Unlike other cancers, CLL is a chronic disease that people can live with for many years. Your doctor will find the most appropriate treatment for you based on the type of symptoms you have, and whether your cancer is growing slowly or is more aggressive.

In the early stages of CLL, treatment might not be necessary. Your doctor may do something called watchful waiting. This doesn’t mean that your doctor will ignore you, but that you’ll get regular check-ups to see if your symptoms get worse or your cancer has spread.

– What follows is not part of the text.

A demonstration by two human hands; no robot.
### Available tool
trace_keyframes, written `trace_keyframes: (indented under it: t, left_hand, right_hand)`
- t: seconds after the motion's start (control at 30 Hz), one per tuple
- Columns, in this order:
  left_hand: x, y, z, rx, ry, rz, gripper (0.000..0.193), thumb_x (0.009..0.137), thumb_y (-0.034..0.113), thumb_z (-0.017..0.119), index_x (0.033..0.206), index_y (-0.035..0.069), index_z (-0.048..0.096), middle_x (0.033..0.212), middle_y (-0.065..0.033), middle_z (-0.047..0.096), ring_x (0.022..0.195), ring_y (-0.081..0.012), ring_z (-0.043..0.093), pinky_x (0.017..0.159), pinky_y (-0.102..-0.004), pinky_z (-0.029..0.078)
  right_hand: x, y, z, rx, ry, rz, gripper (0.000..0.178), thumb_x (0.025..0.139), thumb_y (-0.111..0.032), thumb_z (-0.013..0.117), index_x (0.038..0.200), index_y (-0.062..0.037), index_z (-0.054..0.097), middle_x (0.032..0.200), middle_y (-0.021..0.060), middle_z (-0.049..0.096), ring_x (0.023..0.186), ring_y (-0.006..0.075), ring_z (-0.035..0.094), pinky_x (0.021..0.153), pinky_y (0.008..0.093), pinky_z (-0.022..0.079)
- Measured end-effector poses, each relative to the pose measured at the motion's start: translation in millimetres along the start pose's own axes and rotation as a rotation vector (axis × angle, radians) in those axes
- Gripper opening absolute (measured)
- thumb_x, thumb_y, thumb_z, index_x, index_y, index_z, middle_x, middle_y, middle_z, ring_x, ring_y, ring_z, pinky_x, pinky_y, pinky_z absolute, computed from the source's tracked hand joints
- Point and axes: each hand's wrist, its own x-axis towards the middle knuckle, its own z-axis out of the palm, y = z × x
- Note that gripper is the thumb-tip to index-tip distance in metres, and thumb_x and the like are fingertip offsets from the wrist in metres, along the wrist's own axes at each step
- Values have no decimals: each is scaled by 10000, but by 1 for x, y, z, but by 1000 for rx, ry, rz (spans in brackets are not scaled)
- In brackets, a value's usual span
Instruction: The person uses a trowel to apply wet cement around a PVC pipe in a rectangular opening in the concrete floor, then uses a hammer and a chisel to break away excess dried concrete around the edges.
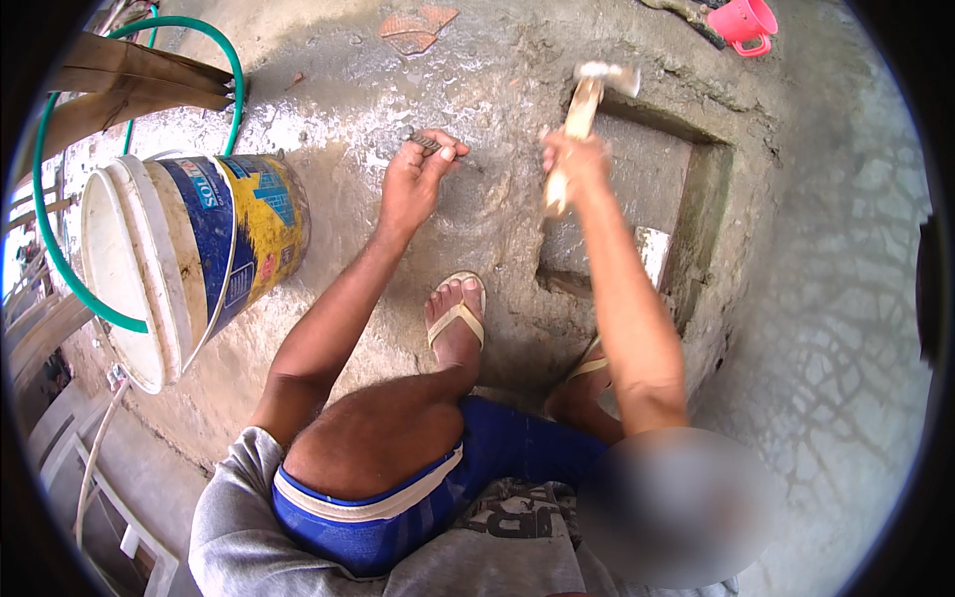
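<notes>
My right hand is wrapped round the wooden handle of a hammer, its head raised over the edge of a rectangular pit in the rough floor; hand and hammer are slightly blurred. To the left, my left hand is closed on a short ribbed steel rod, of which only a small part shows. The rod's other end is hard to make out against the wet cement floor beneath. The hammer head and the rod are well apart.
A white, blue and yellow bucket lies tipped at left, with a green hose curving round it. Wooden posts stand behind. Broken reddish pieces and a pink mug sit at the far side. My sandalled foot is close by.
</notes>
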Motion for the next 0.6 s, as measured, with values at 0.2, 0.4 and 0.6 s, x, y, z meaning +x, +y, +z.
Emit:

Dr. Nicole Lamanna, on how your doctor will monitor you after your diagnosis

Once it is time to start treatment, your doctor will help you choose from these options:

  • Radiation therapy uses high-energy x-rays to stop cancer cells from growing.
  • Chemotherapy uses powerful drugs to stop cancer cells all over your body from dividing.
  • Targeted therapy is a group of treatments that blocks proteins and other substances the cancer needs to grow.
  • Immunotherapy such as CAR T- cell therapy amplifies your own immune system’s response to help it locate and fight the cancer.
  • Bone marrow (stem cell) transplant is a way for your doctor to give you very high doses of chemotherapy. Chemo damages immature blood cells, called stem cells, in your bone marrow. After you get chemotherapy drugs, you’ll receive healthy stem cells from yourself or a donor to replace the ones treatment damaged.

These are the standard treatments for CLL, but they’re not the only ones. BTK inhibitors are a pill you take every day to reduce the chance of the cancer coming back. Another is venetoclax (Venclexta), which comes in a pill. This is typically combined with another type of drug called a monoclonal antibody, to keep people with this cancer in remission. You’ll need to stay on these drugs long-term to keep your cancer from returning.


New treatments are keeping people with CLL in remission longer, says Dr. Julie Vose

If you’ve tried a number of therapies and they stopped working for you, or if you want to add on another treatment to boost the effectiveness, your doctor might recommend that you enroll in a clinical trial.

Dr. Matthew Davids, on how clinical trials are helping doctors discover new and more effective CLL treatments 

Clinical trials test out new, and possibly more effective treatments for cancers like CLL. Enrolling in one of these trials could give you access to a state-of-the-art drug before it’s available to everyone else.

CLL is a long-term disease. That means you’ll probably stay in close touch with your oncologist for many years to come. Your doctor will do regular check-ups to monitor for any delayed side effects of your treatment, and to see if your cancer has come back. Going to every scheduled appointment can help ensure that if your cancer does return, you can get on treatment quickly to stop it.